Your task » Only lines that contain the word "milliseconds" belong in the answer; copy them from the records below.

Source material »
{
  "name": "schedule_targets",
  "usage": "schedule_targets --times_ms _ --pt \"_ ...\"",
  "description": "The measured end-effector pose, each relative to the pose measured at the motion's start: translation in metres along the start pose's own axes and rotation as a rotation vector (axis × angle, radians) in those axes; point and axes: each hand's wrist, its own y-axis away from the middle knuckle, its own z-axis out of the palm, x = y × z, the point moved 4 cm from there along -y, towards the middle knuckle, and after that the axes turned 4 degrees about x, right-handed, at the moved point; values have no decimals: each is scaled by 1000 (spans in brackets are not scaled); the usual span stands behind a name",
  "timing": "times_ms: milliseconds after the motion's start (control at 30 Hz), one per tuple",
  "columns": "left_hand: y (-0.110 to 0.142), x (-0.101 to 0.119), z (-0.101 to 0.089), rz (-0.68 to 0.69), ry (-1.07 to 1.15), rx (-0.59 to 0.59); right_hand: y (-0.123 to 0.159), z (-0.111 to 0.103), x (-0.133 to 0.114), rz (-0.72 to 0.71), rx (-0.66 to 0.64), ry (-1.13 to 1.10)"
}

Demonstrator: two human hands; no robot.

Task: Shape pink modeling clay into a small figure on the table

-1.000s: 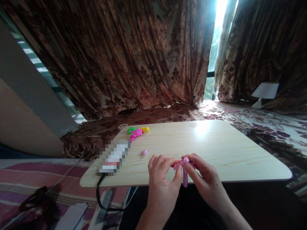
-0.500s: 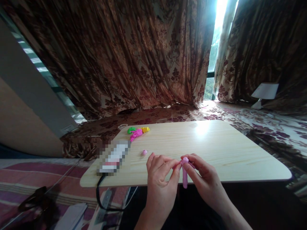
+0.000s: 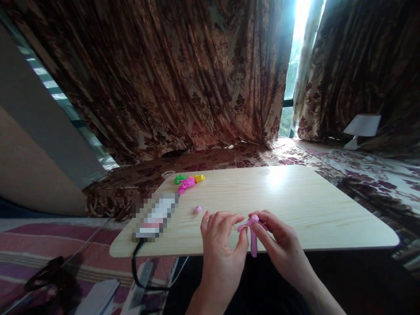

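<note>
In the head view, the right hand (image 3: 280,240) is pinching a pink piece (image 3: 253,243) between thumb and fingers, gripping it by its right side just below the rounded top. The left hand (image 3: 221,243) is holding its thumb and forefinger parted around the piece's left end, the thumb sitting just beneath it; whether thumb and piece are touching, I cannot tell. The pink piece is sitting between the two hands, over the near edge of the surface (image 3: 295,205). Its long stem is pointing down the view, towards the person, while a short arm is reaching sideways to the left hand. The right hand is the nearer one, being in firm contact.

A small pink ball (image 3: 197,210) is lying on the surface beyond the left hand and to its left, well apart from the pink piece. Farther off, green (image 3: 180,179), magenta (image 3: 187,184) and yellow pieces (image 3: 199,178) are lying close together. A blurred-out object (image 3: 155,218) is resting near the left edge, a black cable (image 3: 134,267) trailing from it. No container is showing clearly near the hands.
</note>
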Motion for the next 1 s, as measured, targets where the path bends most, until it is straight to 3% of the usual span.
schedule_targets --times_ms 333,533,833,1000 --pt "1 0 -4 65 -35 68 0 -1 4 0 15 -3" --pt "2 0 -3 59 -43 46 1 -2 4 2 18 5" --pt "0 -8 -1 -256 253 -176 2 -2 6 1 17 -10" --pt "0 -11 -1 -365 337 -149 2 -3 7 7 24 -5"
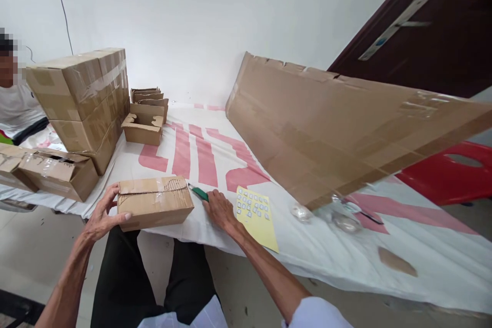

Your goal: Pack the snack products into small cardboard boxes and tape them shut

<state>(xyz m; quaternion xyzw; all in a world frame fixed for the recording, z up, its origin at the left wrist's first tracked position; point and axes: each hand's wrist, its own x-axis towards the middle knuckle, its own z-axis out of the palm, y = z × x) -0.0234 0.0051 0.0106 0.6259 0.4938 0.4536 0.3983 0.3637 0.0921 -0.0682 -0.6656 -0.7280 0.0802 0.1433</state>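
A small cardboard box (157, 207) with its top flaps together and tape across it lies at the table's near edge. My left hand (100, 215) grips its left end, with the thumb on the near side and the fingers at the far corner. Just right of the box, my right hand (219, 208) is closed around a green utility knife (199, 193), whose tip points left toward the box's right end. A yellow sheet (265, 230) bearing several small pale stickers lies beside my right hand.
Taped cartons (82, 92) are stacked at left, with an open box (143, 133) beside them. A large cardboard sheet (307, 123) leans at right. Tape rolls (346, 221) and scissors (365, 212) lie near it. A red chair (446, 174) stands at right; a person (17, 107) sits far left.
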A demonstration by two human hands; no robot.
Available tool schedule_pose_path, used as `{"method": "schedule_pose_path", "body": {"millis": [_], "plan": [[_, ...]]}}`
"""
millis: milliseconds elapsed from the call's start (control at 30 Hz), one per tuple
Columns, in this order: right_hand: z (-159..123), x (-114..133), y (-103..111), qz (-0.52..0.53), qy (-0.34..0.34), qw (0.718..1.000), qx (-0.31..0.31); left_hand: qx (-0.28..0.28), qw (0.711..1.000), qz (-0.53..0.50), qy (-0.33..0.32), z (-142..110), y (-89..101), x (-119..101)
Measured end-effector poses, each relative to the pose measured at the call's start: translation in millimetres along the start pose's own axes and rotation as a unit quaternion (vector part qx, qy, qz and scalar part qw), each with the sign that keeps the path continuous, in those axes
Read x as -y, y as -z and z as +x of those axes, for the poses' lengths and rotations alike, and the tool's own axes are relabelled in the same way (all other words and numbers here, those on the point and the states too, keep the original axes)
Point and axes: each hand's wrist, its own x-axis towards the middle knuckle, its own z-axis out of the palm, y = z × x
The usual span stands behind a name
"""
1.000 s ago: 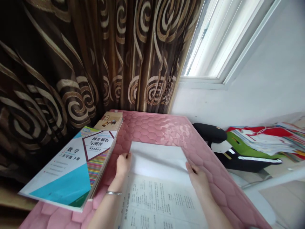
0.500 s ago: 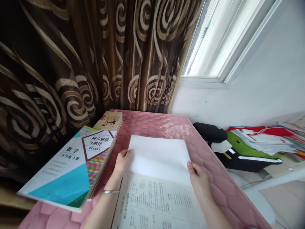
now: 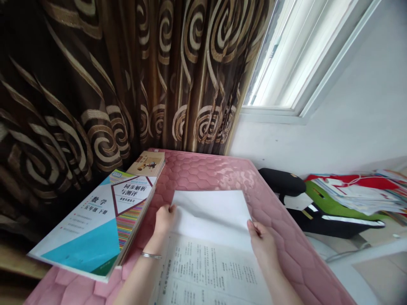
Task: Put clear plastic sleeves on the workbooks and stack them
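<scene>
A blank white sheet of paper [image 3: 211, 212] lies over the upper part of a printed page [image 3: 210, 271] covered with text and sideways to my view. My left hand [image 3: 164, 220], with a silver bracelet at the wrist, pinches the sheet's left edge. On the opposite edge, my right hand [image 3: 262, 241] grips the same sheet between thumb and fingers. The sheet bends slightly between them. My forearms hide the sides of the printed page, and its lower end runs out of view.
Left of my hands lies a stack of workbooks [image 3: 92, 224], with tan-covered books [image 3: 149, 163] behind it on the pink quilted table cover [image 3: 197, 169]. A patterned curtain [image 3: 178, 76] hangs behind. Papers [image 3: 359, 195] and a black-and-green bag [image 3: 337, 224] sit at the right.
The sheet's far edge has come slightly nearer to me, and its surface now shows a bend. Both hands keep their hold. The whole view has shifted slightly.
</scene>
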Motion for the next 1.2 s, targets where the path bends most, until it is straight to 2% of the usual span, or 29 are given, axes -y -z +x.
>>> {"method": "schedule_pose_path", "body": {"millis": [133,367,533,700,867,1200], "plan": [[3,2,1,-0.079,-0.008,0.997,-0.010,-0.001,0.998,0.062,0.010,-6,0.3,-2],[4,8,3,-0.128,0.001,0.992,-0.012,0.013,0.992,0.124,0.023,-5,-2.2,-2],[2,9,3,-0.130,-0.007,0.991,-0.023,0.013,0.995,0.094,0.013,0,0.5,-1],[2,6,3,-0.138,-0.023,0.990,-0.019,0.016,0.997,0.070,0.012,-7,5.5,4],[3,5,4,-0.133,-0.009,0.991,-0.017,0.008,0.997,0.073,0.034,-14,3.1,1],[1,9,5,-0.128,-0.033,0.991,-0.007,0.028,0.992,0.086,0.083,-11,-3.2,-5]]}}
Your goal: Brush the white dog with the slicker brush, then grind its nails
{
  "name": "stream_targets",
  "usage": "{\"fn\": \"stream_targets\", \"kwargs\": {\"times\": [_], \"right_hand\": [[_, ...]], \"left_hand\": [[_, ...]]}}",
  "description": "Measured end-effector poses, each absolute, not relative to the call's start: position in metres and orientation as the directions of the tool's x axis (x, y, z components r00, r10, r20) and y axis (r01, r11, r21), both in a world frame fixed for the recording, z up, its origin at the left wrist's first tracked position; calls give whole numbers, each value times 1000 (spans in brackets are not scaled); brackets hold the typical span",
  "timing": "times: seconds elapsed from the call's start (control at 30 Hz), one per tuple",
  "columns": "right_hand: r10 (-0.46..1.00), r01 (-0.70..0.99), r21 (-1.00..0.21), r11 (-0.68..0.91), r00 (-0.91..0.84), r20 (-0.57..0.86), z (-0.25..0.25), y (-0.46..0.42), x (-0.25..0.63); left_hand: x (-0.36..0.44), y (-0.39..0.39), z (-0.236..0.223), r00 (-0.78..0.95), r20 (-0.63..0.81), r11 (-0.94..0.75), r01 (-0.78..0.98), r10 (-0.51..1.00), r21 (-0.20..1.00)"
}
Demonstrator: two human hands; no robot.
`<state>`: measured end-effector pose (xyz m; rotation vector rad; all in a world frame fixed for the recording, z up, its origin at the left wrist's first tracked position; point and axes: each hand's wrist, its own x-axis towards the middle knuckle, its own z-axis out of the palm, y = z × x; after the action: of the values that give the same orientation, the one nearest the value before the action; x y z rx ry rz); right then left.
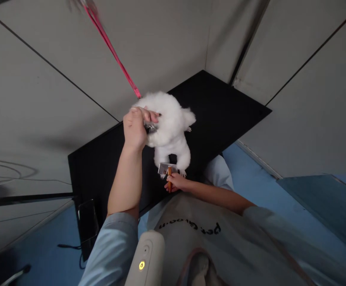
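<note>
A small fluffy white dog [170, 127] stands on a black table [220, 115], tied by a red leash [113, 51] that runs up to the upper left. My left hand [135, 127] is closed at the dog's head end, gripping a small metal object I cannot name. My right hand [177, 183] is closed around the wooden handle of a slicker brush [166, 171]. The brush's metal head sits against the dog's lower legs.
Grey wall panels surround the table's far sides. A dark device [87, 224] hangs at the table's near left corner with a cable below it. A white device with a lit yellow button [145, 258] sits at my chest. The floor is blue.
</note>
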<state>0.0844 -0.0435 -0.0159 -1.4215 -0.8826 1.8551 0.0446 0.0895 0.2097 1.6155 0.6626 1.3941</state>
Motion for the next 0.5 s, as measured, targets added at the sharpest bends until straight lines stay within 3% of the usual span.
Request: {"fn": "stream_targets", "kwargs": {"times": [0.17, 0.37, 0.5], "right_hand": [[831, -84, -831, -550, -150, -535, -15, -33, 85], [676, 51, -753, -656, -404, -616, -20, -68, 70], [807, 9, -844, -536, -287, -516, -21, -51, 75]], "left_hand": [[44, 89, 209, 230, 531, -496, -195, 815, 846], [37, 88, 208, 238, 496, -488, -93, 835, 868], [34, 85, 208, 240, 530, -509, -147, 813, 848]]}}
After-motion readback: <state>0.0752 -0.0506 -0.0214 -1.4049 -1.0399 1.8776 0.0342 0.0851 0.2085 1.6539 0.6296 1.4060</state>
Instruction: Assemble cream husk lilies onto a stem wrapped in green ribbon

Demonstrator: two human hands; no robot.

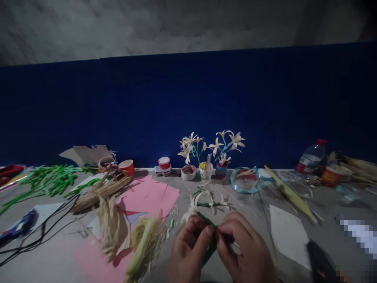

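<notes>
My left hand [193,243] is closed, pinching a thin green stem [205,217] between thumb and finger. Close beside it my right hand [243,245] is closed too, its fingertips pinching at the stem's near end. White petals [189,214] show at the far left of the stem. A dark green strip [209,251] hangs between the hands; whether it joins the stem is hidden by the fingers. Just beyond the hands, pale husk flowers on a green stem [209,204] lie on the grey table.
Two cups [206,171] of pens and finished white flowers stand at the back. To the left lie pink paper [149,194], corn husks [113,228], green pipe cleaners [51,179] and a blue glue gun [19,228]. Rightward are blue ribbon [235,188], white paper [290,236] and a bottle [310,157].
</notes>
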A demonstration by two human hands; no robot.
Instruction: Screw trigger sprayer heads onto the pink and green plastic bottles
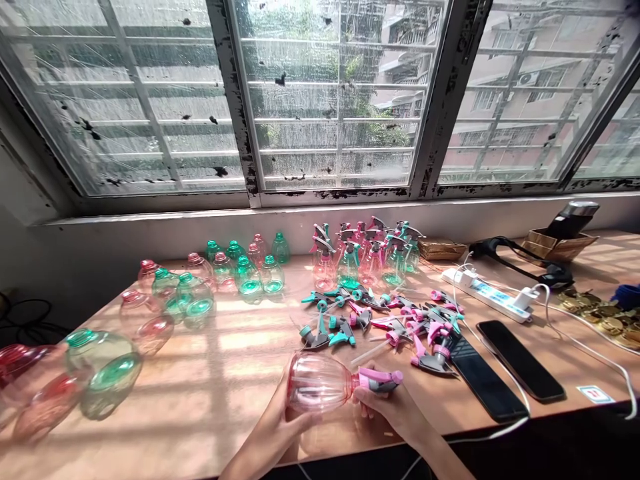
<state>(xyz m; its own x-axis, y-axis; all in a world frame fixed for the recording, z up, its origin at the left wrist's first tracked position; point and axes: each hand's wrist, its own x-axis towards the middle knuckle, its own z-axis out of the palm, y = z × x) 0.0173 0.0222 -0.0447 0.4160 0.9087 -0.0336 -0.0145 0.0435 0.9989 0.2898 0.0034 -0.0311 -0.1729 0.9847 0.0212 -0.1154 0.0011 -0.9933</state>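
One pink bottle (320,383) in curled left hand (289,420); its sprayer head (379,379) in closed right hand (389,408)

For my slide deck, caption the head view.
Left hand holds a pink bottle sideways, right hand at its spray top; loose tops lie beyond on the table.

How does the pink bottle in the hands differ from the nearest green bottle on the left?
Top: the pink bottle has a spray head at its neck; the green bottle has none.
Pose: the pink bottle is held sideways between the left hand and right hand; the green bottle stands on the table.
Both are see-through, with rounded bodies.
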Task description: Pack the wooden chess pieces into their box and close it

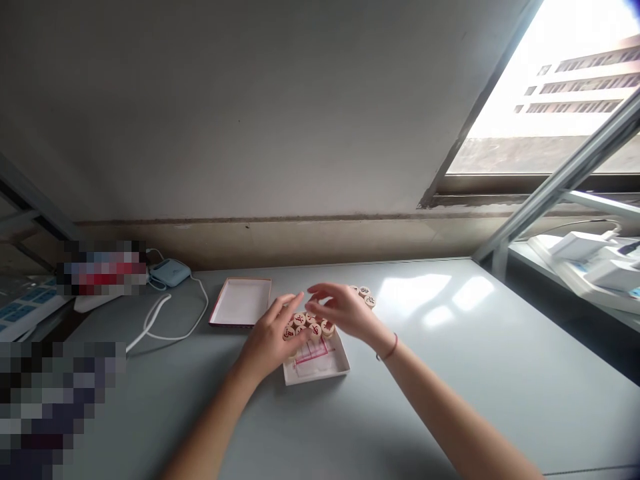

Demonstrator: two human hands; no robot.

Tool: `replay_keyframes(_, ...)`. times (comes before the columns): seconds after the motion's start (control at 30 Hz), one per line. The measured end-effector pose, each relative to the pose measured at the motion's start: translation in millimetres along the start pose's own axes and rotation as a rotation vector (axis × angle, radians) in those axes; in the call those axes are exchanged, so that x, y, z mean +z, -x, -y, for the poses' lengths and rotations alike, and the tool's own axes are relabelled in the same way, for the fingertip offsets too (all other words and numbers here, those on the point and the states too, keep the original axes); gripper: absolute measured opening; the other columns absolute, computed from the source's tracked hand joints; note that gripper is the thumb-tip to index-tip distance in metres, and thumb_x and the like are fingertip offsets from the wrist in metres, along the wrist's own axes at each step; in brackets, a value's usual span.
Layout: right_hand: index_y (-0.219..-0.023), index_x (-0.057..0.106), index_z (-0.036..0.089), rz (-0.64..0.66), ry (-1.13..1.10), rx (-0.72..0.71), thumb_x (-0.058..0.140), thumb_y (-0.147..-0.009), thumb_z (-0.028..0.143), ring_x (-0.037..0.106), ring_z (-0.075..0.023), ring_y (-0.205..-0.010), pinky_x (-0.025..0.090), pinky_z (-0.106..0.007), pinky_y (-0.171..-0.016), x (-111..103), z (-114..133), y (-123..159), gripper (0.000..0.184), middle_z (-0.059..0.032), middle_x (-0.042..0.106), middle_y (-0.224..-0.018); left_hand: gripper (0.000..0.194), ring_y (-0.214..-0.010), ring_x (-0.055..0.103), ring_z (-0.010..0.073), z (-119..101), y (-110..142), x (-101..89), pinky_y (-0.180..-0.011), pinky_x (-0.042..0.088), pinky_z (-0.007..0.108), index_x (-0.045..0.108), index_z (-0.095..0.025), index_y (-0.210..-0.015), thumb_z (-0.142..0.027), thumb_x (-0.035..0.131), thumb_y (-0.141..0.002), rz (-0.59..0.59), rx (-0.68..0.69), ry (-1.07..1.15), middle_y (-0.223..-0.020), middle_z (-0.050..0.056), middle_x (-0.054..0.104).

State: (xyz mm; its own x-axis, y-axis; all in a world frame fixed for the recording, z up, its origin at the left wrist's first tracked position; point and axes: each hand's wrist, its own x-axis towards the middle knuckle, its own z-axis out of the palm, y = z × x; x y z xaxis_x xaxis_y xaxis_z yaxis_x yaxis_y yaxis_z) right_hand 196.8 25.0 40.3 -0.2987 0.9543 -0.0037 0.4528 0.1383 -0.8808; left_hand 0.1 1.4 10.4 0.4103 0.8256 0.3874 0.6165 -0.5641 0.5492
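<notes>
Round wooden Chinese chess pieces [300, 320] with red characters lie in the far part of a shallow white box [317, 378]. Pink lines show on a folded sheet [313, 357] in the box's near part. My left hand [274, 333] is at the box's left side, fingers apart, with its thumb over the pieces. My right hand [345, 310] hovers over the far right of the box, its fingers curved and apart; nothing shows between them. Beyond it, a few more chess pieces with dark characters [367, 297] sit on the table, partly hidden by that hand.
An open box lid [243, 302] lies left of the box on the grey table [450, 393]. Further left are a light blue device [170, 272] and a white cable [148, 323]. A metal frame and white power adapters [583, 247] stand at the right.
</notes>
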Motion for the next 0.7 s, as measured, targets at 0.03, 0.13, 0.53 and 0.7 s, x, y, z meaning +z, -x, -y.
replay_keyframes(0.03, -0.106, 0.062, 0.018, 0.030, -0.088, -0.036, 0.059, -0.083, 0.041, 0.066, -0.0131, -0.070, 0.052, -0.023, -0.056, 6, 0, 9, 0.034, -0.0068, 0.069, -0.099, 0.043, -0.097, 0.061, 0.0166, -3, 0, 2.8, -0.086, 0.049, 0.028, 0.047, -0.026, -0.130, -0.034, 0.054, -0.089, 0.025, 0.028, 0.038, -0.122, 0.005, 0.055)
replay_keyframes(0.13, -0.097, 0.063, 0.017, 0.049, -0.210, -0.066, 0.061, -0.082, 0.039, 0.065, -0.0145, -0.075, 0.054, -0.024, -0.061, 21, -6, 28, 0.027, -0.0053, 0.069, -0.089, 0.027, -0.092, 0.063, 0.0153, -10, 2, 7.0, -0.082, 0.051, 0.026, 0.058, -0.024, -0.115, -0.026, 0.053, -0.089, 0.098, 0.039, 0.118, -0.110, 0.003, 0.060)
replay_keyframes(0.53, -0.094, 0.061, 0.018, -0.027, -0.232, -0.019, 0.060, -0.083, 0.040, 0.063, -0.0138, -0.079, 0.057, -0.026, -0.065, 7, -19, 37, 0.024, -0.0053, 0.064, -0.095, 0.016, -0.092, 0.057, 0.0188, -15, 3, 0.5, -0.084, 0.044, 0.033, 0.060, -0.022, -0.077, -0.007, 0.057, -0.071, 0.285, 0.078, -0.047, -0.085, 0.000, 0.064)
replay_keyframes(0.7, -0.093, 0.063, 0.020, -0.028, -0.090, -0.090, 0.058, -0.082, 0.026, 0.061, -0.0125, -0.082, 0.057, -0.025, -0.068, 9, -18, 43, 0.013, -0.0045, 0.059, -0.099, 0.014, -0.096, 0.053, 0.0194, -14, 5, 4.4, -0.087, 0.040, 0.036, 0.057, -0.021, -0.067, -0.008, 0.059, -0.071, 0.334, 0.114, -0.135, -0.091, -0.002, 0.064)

Response area »
  "timing": "times_ms: milliseconds after the motion's start (control at 30 Hz), one per tuple",
millis: milliseconds elapsed from the call's start (control at 30 Hz), one per tuple

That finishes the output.